### WHAT NEEDS TO BE DONE
Would you please output the data exactly, omitting no line?

DATA EXCERPT START

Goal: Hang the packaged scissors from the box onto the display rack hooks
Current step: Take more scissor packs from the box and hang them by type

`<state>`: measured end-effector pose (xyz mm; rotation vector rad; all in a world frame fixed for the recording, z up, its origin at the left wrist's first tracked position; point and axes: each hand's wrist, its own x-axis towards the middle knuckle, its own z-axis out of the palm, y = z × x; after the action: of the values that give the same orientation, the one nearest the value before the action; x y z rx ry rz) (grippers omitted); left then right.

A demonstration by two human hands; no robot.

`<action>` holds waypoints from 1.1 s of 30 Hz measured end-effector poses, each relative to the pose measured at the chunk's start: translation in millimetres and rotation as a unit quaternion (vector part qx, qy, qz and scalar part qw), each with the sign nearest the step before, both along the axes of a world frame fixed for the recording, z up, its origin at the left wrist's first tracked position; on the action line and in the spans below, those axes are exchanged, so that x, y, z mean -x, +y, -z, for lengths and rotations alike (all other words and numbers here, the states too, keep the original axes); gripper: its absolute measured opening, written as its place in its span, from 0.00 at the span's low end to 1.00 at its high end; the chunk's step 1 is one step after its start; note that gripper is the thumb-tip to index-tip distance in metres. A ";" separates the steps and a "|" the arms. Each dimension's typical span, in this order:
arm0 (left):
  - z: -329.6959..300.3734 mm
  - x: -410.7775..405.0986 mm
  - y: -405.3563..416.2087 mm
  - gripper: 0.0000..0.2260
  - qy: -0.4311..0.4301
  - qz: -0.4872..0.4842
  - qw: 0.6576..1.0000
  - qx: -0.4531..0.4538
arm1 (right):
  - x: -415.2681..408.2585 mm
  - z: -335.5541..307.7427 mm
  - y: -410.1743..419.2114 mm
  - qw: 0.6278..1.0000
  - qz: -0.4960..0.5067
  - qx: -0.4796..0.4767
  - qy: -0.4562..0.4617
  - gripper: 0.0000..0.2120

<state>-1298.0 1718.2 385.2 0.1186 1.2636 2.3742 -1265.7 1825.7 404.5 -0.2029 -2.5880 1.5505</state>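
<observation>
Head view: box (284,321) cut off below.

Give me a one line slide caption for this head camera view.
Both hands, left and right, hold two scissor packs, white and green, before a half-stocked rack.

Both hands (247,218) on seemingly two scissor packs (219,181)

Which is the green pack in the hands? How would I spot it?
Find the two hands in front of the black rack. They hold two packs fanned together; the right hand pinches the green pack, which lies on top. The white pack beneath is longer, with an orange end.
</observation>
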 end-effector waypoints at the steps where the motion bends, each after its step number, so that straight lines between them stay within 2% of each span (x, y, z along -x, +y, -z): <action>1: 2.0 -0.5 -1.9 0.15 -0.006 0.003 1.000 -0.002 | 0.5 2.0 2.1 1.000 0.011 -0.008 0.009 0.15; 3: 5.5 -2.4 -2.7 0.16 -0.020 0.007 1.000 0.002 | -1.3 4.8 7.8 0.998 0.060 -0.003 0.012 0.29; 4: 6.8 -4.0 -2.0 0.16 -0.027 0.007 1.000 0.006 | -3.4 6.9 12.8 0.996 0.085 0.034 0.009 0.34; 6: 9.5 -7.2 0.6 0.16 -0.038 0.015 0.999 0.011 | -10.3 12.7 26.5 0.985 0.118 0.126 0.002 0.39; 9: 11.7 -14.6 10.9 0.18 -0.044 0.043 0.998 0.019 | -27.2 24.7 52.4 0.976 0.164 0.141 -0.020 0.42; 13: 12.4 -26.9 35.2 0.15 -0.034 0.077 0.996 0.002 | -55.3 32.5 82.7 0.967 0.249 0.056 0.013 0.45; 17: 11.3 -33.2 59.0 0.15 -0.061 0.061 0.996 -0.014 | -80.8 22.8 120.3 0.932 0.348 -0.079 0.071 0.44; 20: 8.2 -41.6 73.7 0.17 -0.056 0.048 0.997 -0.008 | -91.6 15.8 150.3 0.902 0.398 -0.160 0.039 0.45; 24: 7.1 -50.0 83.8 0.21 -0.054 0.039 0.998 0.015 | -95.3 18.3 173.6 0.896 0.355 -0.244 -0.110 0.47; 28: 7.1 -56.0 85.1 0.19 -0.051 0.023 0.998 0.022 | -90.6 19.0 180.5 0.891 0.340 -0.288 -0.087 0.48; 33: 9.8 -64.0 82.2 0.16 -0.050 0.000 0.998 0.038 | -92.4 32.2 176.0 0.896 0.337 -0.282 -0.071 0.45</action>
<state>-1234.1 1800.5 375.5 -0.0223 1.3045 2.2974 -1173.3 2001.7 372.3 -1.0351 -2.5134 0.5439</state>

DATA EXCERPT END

### WRITTEN REPLY
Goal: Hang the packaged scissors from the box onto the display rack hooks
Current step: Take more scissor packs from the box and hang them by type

`<state>`: measured end-effector pose (xyz mm; rotation vector rad; all in a world frame fixed for the recording, z up, its origin at the left wrist's first tracked position; point and axes: each hand's wrist, its own x-axis towards the middle knuckle, its own z-axis out of the palm, y = z × x; after the action: of the values that give the same orientation, the one nearest the value before the action; x y z rx ry rz) (grippers omitted); left then right.

A demonstration by two human hands; no robot.

`<action>` holds waypoints from 1.1 s of 30 Hz measured end-effector poses, each relative to the pose measured at the chunk's start: translation in millimetres and rotation as a unit quaternion (vector part qx, qy, qz and scalar part qw), each with the sign nearest the step before, both along the axes of a world frame fixed for the recording, z up, its origin at the left wrist's first tracked position; on the action line and in the spans below, those axes are exchanged, so that x, y, z mean -x, +y, -z, for lengths and rotations alike (all other words and numbers here, the states too, keep the original axes); gripper: its absolute measured opening, written as its place in its span, from 0.00 at the span's low end to 1.00 at its high end; the chunk's step 1 is one step after its start; note that gripper is the thumb-tip to index-tip distance in metres. A ";" separates the steps and a "|" the arms. Each dimension's typical span, in this order:
arm0 (left):
  - z: -329.6959..300.3734 mm
  - x: -410.7775..405.0986 mm
  - y: -405.3563..416.2087 mm
  - gripper: 0.0000..0.2260
  - qy: -0.4311..0.4301
  - qz: -0.4872..0.4842
  - qw: 0.6576..1.0000
  - qx: -0.4531..0.4538
arm1 (right):
  - x: -415.2681..408.2585 mm
  - z: -335.5541..307.7427 mm
  - y: -410.1743..419.2114 mm
  - qw: 0.6278..1.0000
  - qz: -0.4960..0.5067
  - qx: -0.4796..0.4767
  - qy: -0.4562..0.4617
  - gripper: 0.0000..0.2120

<state>-1298.0 1718.2 385.2 0.1186 1.2636 2.3742 -1265.7 1825.7 404.5 -0.2029 -2.5880 1.5505</state>
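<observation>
Head view: box (284,321) cut off below.

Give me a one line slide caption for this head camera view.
Both hands, left and right, hold two scissor packs, white and green, before a half-stocked rack.

Both hands (247,218) on seemingly two scissor packs (219,181)

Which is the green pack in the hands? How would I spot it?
Find the two hands in front of the black rack. They hold two packs fanned together; the right hand pinches the green pack, which lies on top. The white pack beneath is longer, with an orange end.
</observation>
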 end-effector waypoints at the steps where the motion bends, each after its step number, so that straight lines between them stay within 2% of each span (x, y, z along -x, +y, -z): <action>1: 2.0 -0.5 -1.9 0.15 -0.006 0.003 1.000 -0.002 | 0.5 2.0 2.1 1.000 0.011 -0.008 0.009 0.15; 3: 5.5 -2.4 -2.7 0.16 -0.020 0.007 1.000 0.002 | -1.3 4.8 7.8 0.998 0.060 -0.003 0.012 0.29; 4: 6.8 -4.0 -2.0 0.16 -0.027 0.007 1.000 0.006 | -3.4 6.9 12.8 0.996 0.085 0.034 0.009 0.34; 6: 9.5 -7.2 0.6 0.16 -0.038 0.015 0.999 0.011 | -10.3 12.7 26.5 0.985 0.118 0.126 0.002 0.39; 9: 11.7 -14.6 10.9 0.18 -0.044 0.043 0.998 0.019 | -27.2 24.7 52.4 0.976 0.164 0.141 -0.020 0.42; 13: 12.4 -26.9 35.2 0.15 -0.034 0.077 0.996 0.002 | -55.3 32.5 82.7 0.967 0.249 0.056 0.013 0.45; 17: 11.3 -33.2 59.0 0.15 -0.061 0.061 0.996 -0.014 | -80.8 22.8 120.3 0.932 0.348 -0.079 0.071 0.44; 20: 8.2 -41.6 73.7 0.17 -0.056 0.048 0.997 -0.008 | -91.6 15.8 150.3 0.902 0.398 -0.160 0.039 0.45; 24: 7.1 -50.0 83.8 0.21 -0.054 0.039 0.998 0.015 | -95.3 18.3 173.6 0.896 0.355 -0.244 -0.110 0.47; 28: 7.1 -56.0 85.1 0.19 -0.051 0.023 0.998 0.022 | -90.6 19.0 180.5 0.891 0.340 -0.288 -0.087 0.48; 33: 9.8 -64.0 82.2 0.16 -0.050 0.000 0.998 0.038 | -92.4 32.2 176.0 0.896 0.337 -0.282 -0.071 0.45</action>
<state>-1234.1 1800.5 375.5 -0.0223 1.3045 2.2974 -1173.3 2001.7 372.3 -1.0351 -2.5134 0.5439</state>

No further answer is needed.